コペンハーゲンとサンフランシスコ
2024年9月デンマーク(コペンハーゲン、ロラン)に滞在したのだが、遡ることちょうど一年前の2023年9月は、サンフランシスコで行われる仕事関連の大きなカンファレンスに参加していた。
そんなわけで、コペンハーゲンとデンマークの対比を鮮明に感じたところはあると思う。あくまで個人の印象ということを断っておきたい。
その上で、今回コペンハーゲンではよく目にし、サンフランシスコではほとんど目にすることがなかったものについて。
それは「笑顔」だ。
コペンハーゲンでは、ホテルにチェックインする時、カフェでオーダーする時、向こうから必ず笑顔をむけてくれる。
もちろん、子どものような無邪気な笑顔というわけではなく、お互い気持ちよくやり取りするための大人笑顔と言ってもよいかもしれない。
それに釣られてこちらも自然と笑顔になる。
一方、サンフランシスコでは、イベントのスタッフ、チョコレート店の店員など、みな無表情かイライラしているように見えた。
会場入口のスタッフは人々に終始怒鳴って命令しており、自分が囚人になったような気分になった。(空港で同じような体験をした人も多いだろう)
話は逸れるが、さらに遡ること13年前の2011年にも同じカンファレンスでサンフランシスコを訪れていた。

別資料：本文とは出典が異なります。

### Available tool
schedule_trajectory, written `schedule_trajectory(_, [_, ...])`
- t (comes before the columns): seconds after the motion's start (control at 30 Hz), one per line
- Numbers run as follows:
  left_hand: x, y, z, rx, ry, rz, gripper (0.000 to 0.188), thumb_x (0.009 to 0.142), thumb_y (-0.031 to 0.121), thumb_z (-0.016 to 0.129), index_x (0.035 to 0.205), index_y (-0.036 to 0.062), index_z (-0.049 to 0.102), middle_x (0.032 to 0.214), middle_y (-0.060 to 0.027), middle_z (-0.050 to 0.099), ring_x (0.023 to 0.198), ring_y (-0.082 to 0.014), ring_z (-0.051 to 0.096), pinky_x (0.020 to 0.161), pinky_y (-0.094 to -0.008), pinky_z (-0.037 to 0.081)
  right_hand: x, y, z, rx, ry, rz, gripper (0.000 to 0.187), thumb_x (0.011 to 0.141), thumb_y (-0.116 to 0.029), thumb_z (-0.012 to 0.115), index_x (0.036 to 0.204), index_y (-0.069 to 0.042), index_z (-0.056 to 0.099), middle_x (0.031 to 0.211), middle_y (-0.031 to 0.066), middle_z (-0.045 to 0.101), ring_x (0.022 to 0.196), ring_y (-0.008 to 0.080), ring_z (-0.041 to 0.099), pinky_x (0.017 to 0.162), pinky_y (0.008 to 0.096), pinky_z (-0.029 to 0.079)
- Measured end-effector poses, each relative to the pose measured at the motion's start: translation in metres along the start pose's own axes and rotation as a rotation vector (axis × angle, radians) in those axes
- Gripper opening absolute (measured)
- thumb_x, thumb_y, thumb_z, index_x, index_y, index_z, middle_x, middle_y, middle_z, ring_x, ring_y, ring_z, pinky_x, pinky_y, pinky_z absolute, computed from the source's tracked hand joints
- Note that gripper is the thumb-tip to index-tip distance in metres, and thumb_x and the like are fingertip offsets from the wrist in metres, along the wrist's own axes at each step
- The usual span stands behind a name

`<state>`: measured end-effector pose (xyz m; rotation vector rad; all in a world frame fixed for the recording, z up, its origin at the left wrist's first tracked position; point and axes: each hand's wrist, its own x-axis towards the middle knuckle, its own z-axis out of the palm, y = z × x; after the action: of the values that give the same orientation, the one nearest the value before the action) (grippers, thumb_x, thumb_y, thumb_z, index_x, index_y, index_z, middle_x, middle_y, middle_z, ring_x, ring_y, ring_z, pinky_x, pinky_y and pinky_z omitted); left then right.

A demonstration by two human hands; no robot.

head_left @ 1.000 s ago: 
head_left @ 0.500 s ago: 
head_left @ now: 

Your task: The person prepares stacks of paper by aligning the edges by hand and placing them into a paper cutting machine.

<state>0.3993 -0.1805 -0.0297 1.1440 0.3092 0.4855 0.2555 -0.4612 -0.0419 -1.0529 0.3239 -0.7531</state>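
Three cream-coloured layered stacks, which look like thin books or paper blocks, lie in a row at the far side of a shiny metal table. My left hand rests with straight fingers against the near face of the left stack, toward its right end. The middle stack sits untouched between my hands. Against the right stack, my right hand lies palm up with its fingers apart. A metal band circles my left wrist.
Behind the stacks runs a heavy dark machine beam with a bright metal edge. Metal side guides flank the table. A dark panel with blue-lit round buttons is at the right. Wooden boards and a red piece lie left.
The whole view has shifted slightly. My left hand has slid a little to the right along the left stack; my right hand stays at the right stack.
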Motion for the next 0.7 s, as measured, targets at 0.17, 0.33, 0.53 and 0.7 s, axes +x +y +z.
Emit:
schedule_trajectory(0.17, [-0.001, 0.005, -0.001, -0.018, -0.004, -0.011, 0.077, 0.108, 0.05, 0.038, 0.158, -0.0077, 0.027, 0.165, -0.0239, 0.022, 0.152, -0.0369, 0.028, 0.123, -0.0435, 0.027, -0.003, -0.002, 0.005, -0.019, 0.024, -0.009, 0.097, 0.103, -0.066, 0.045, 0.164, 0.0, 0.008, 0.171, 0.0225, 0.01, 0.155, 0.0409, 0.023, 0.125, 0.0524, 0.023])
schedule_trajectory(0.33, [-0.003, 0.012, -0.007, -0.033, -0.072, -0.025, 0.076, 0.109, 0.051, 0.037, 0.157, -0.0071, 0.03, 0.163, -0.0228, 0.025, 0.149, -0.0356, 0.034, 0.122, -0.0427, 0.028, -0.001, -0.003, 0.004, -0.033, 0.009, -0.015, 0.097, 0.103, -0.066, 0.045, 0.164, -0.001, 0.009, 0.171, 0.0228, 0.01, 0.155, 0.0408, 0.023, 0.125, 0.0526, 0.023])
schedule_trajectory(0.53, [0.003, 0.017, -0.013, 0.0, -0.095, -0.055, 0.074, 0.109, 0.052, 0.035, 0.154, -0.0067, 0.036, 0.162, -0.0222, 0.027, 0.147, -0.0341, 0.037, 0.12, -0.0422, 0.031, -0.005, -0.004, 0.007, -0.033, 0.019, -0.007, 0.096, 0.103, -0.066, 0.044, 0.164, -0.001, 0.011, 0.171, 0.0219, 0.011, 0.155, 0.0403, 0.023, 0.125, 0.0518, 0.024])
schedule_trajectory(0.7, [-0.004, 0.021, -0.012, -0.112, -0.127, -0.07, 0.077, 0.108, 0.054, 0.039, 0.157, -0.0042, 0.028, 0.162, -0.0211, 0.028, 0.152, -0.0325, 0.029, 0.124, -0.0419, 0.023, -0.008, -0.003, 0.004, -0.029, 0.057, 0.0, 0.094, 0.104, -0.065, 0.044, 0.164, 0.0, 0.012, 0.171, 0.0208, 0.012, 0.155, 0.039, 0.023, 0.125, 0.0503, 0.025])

当時のサンフランシスコは物価も高くなく、当然円はまだ強く、中心部にホテルを予約することができた。街中も比較的ゆったりとしており、美しい観光都市を充分感じることができた。ゴールデンゲートブリッジの袂ではセグウェイに乗って散策ツアーを楽しむ人々の長閑な光景が見れたのも懐かしい。
業界の人なら誰もが知ることになったこのイベントの規模は、この十数年間で何倍にもなった。一方、サンフランシスコの治安は悪化、ホームレスも増えているときくし、コロナの影響かビジネス街は閑散とし廃れ、空き店舗や閉まっているところも目立つ。
世界一美しい街の面影はどこへ…。(写真を遡って見てみたが街の写真が皆無だった。)
それに円安とインフレとイベントの影響でホテルの値段は爆上がり、まともなホテルには泊まれない。食事についても言わずもがなだ。夕方18時には大概の店は閉まるので不便。
話をもどそう。
街の人に笑顔があるかどうか、それは街の健全さ、ウェルビーイングを象徴しているのではないかと思った。
笑顔が出現する条件は次のようなものがあるだろう。心身ともに安全な環境にいると思えること、少なくとも相対する人は敵ではないと思えていること、仕事に誇りをもって楽しんでいること、安定した精神状態にあることなどだ。
一方、安心安全な環境がなく、周りは敵に見え、仕事はやりがいもなく、生活の不安などから精神状態も安定していない。そんな環境で人は笑顔など出せない。
そして、怒鳴って人をコントロールすることに疑問も抱かず、非効率なそのやり方を見直そうとは決してしないだろう。
コミュニケーションをスムーズに、お互い機嫌良くやろうよ、そのためにもまずは笑顔!
自分から笑顔を向けることができる人こそ大人ではないだろうか。
「笑顔あふれる社会へ」などインチキ政治家のマニフェストみたいで気持ち悪い。でも笑顔には、本人のマインドセットもだが、環境が大きく影響しているということを改めて実感した。
そして、自分の周りから笑顔を増やしていきたい、と当たり前のことに行き着いてしまった。